### [EXERCISE REQUIREMENTS]
The data is to be repeated exactly, with the images removed.

━━━━━ DATASET CONTENT

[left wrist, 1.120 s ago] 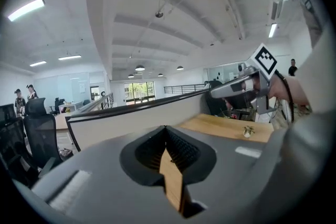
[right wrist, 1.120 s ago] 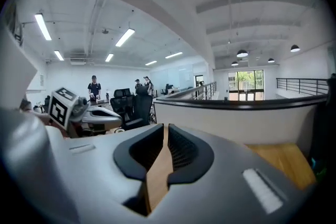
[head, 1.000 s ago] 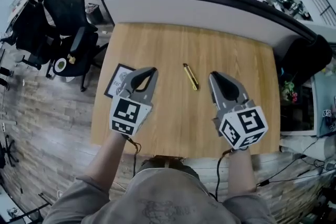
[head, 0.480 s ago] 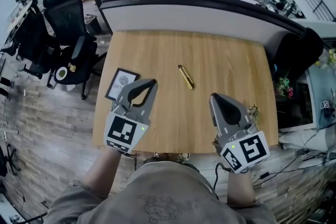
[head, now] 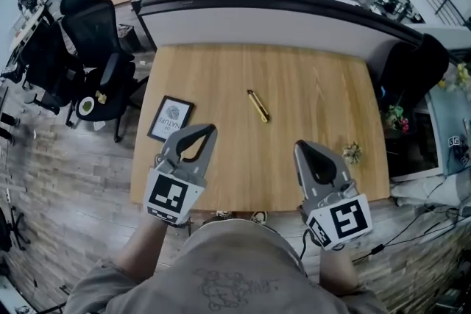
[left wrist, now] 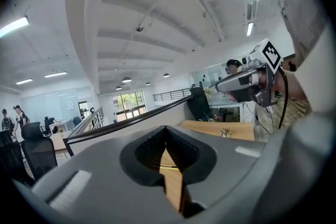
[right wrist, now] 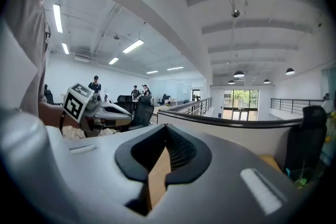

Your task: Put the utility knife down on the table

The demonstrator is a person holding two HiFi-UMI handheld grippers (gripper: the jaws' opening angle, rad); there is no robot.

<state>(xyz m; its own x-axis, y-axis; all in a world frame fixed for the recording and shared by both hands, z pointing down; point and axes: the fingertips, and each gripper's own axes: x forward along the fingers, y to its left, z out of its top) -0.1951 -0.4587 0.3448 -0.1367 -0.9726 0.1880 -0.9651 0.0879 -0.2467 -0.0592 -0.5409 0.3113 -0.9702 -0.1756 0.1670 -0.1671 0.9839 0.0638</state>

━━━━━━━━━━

### [ANSWER SPACE]
[left wrist, 1.120 s ago] 
[right wrist, 1.120 s ago] 
[head, 1.000 s ago] 
[head, 0.480 s ago] 
[head, now] 
[left wrist, now] 
[right wrist, now] 

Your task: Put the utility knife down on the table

The demonstrator is a person holding two HiFi-UMI handheld grippers (gripper: the jaws' opening angle, rad); there is no robot.

<state>(xyz m; its own x-axis, y-axis; all in a world frame fixed for the recording and shared by both hands, z pointing down; point and axes: the fingertips, and each gripper's own axes: x forward along the fingers, y to its left, z out of its top) -0.1951 -0.4587 0.3448 -0.1367 -0.9726 0.1880 -0.9651 0.0879 -0.2467 -0.0592 -0.5409 0.3113 -0.9702 -0.1756 0.1670 -0.1671 0.9839 0.0638</state>

The exercise is now done.